A few days into the trip, the news broke about the President's alleged affair with a young White House intern.  I saw Ted Koppel leaving the Hotel Nacional with his bags, heading back to Washington.  The network anchors all went back to the US immediately, and our major Pope story was now minor news.

TIME's coverage was now very diminished.  We had a two page story with two snaps to fill.  Our team of 5 photographers keep on shooting as if this was still a 6 page photo spread.  I edited & transmitted everything on time, we all did a great job.   In the end our managing editor ran two wire photos.
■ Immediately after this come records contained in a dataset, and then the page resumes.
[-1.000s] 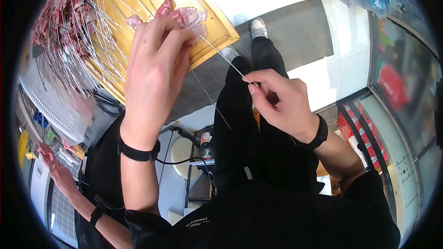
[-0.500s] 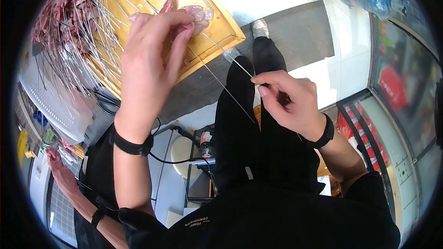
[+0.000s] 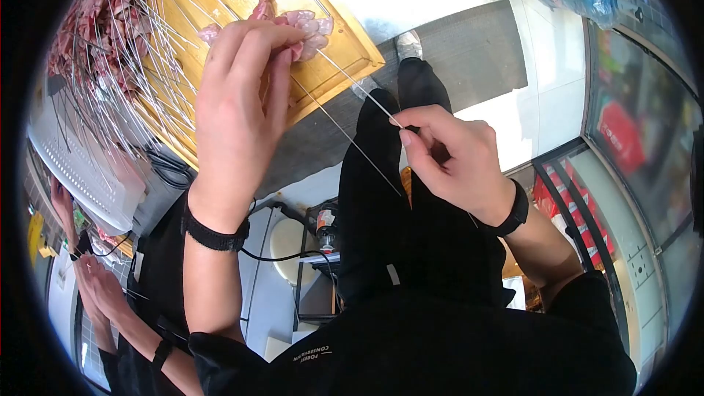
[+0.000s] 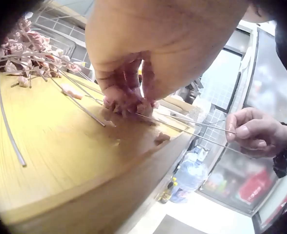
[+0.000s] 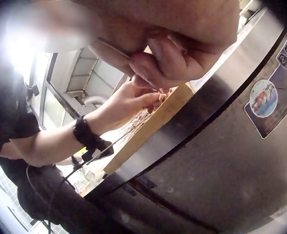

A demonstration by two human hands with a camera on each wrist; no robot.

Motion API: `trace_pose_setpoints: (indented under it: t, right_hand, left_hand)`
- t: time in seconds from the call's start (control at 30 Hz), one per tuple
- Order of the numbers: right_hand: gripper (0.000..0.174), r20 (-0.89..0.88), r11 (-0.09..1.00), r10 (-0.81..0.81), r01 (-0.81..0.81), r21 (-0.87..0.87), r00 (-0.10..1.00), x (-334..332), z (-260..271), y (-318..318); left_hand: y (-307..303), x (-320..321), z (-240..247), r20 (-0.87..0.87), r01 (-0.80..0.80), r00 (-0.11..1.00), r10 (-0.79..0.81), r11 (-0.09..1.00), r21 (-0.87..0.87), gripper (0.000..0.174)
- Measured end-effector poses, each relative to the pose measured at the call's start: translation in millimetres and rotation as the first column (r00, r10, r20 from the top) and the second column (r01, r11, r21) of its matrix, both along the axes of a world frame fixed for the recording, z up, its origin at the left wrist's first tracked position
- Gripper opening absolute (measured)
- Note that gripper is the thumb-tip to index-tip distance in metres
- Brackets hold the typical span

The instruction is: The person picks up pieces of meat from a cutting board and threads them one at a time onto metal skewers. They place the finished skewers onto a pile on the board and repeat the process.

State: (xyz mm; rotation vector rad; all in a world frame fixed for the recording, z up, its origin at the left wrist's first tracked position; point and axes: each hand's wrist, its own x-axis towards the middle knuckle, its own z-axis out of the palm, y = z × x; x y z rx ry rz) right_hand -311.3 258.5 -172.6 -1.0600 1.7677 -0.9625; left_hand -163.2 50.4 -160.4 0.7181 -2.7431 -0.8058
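Observation:
In the head view my left hand (image 3: pixel 238 95) is over the wooden board (image 3: pixel 352 48), thumb and fingers pinching a small piece of raw meat (image 4: pixel 144 107). My right hand (image 3: pixel 458 158) is off the board's edge, with thumb and forefinger pinching the end of a thin metal skewer (image 3: pixel 357 93). That skewer runs from the right fingertips up to the left hand. A second skewer (image 3: pixel 345 132) slants out beneath the left hand, its free end over the dark trousers. Pale pink meat pieces (image 3: pixel 317 23) lie on the board just beyond the left fingers.
A heap of skewered meat (image 3: pixel 106 18) covers the board's left end, bare skewers fanning towards me. Beside it are a white perforated tray (image 3: pixel 88 169) and a coiled black cable (image 3: pixel 170 165). Another person's hands (image 3: pixel 99 286) are at lower left. A glass-fronted cabinet (image 3: pixel 645 125) stands right.
My left hand has shifted slightly towards me, and more of the second skewer shows. The right hand moved slightly right, then back, keeping its pinch. A second hand of others appears at lower left.

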Motion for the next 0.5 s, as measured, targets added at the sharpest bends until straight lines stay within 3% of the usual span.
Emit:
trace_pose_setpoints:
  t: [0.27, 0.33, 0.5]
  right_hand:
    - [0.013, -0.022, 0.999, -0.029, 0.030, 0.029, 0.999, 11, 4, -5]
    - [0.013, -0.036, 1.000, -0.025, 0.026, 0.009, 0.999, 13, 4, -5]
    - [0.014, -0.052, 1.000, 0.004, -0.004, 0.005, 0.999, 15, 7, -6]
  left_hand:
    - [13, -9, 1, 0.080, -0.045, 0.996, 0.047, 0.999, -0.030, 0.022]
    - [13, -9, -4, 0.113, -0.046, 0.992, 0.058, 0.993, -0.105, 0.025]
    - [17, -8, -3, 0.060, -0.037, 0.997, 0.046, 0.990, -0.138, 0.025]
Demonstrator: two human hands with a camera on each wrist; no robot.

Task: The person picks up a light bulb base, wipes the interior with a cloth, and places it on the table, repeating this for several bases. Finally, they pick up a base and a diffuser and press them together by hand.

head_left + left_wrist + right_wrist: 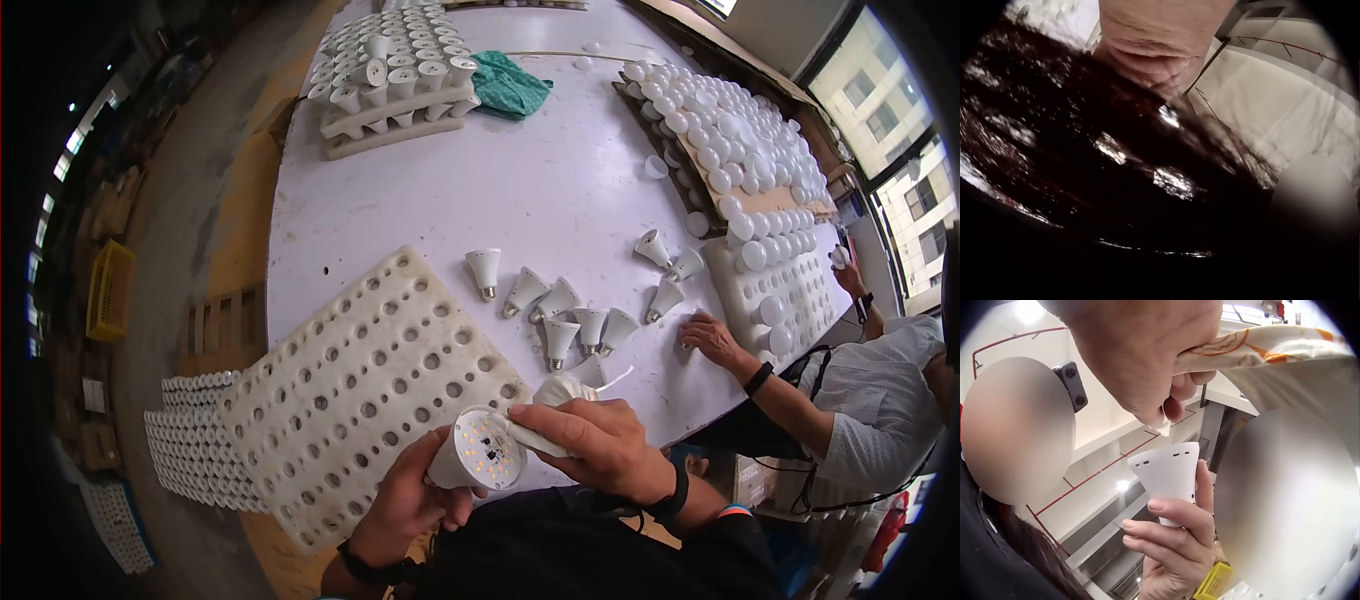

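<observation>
In the head view my left hand (pixel 405 505) grips a white cone-shaped LED bulb housing (pixel 488 450), its round board of yellow chips tilted up and no dome over it. My right hand (pixel 610 450) holds a soft white bag-like bundle (pixel 565 390) whose narrow end reaches the housing's rim. From the right wrist, orange marks show on the bundle (pixel 1260 350), and a small white tip (pixel 1163 428) pokes out below the fingers, just above the housing (pixel 1166 478). Dark blur fills much of the left wrist view, where only bare skin (pixel 1160 37) shows of the arm.
A foam tray with holes (pixel 455 300) lies left of several loose bulb housings (pixel 558 340). Stacked trays of housings (pixel 400 85) stand at the back beside a green cloth (pixel 510 85). White domes (pixel 730 140) crowd the right, where another person's hand (pixel 712 340) touches the table.
</observation>
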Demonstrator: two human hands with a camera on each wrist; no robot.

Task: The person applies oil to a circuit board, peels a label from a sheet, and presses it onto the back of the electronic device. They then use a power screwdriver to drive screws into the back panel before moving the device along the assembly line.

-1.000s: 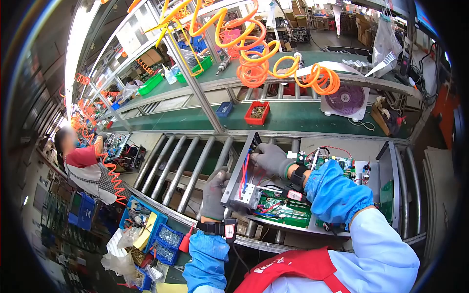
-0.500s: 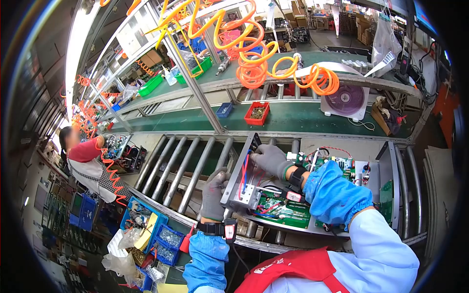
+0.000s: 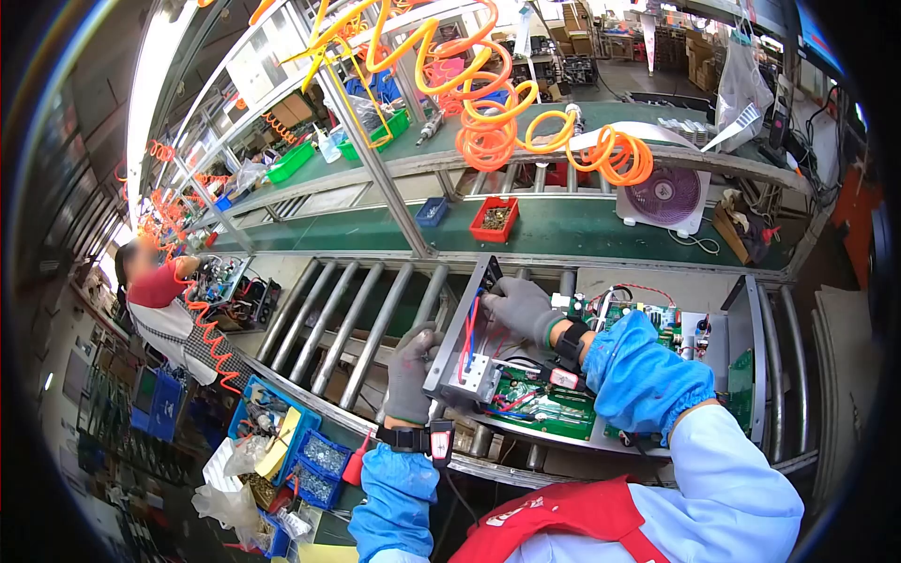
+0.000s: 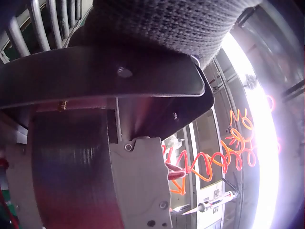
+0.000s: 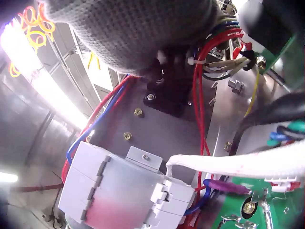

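Observation:
An open metal case (image 3: pixel 638 427) with green circuit boards (image 3: pixel 549 405) lies on the rollers. At its left end panel (image 3: pixel 457 330), the gloved left hand (image 3: pixel 410 375) has curled fingers against the outer side. The left wrist view has that glove (image 4: pixel 157 28) behind a dark bracket (image 4: pixel 95 76) on the case. Inside the same panel, the gloved right hand (image 3: pixel 522 308) reaches down with bent fingers. In the right wrist view its glove (image 5: pixel 138 33) is at a black part (image 5: pixel 167 95) screwed to the panel, fingertips hidden. Near it are red and blue wires (image 5: pixel 201 105) and a grey-white block (image 5: pixel 126 191).
Metal rollers (image 3: pixel 375 333) run left of the case. Blue bins of small parts (image 3: pixel 324 455) and a red-handled tool (image 3: pixel 358 460) stand at lower left. Beyond are a red bin (image 3: pixel 494 219), a fan (image 3: pixel 663 195) and hanging orange coiled hoses (image 3: pixel 488 141). Another person (image 3: pixel 160 305) works at far left.
Both hands stay in nearly the same place at the case's left end. The person at far left has shifted their body and arm.

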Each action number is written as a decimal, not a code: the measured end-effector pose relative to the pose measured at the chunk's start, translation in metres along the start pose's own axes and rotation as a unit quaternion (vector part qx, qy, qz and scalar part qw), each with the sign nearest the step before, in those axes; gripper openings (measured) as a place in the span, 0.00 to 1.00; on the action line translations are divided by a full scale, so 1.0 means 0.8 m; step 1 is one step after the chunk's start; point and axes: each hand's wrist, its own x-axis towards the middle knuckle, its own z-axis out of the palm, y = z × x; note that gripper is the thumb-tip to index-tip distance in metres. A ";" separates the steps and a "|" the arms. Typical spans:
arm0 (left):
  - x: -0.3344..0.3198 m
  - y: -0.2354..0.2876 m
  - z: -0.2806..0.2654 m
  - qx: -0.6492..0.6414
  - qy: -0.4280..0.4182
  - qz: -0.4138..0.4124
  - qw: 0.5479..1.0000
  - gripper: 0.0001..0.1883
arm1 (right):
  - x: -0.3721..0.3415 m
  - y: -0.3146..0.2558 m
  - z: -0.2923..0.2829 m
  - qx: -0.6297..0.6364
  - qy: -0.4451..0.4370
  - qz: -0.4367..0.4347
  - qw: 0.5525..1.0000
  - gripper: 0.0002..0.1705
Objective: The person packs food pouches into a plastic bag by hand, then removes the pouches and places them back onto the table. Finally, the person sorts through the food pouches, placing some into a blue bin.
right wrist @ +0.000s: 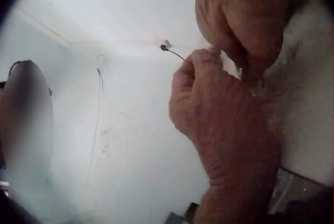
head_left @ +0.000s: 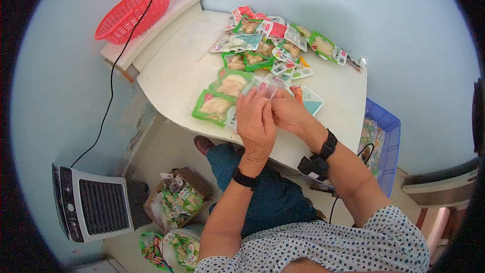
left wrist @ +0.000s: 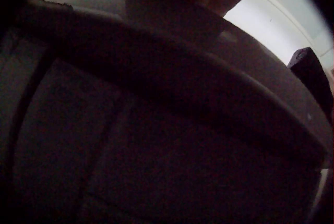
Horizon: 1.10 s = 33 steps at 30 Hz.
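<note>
Both hands meet over the front of the white table in the head view. My left hand and right hand pinch a clear and whitish plastic packet between thumbs and fingers. Fingers hide much of it. Left of it lie two green-edged food packets with pale contents, the nearer one partly under the left hand. In the right wrist view the right hand is above, its fingertips close to those of the left hand. The left wrist view is mostly dark.
Several food packets are heaped at the table's back. A white and teal packet lies right of the hands. A red basket stands on a ledge; a blue crate, a cardboard box and an air cooler stand lower.
</note>
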 end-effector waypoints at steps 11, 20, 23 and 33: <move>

Usually, I travel very light.   Two Leica M-6's with a 21 & 35, and a Canon EOS A-2 with a 100f2 or a 200F2.8.  My mantra over the years has been: "Less gear, more pictures".

This trip, however, was alot different.  I wouldn't be able to walk around anywhere I pleased, so I brought one Leica and the 35, (in case everything else goes down, the Leica ALWAYS works!) and carried three EOS A-2's, 17-35, 70-210, 300F4-IS, and a 1.4x  extender.  I'm glad I had that extender because for a Pope trip the 70-210 is your wide lens!  Plus the Canon Optura for video.

On top of the photo gear, I had to bring my laptop computer and scanner to transmit.  I fit all this and some clothes into two carry-ons.  I hate waiting for baggage, and baggage in Havana takes hours as they open up or X-ray everything before it gets to you on the carousel.

It was nice to see old photo friends who I haven't seen in many years and be back in Cuba.  It was my eighth trip there and it's always interesting.  Seeing history unfold in front of you is invariably a treat.  Usually at night, groups of us would go out to dinner someplace and talk about that days' photos and hassles we encountered. Photographers are the ultimate problem solvers.  Sometimes I wonder if editors or the public has any idea what we go through for that printed photo.
The day after the Pope left (1/26) I had a 3pm flight from Havana to Montego Bay, then connecting to New York.  I figured with a first class ticket and no checked baggage, I 'd breeze through.  I got to Havana's Jose Marti Airport at 1:30pm only to find the place packed to the gills with journalists leaving the country - and NO separate first class check-in!  (I know this breaks all your hearts!)

The problem was with the amount of cases every TV crew had.  It was unbelievable and overwhelmed the baggage belt, which consequently shut down for a while. The ticket agents could'nt check in anyone with baggage until the belt moved again.  I used this opportunity to go to the front of the line and get my boarding pass, as I had no checked bags.

This move got me on a 12:30 flight that was now leaving at 3pm.  The original 3pm didn't leave until 5pm now.  My connecting flight was at 5:10pm, and there's no way the original 3pm, now leaving at 5pm, would connect.  So I'm on the 12:30, leaving at 3,  figuring I'm home free. We get to Montego Bay, board the connecting flight to NY, and then learn that it's waiting for the original 3pm flight!

At 7:30pm, we finally lifted off from Jamacia on the way to NY.

The trip was a mess to say the least.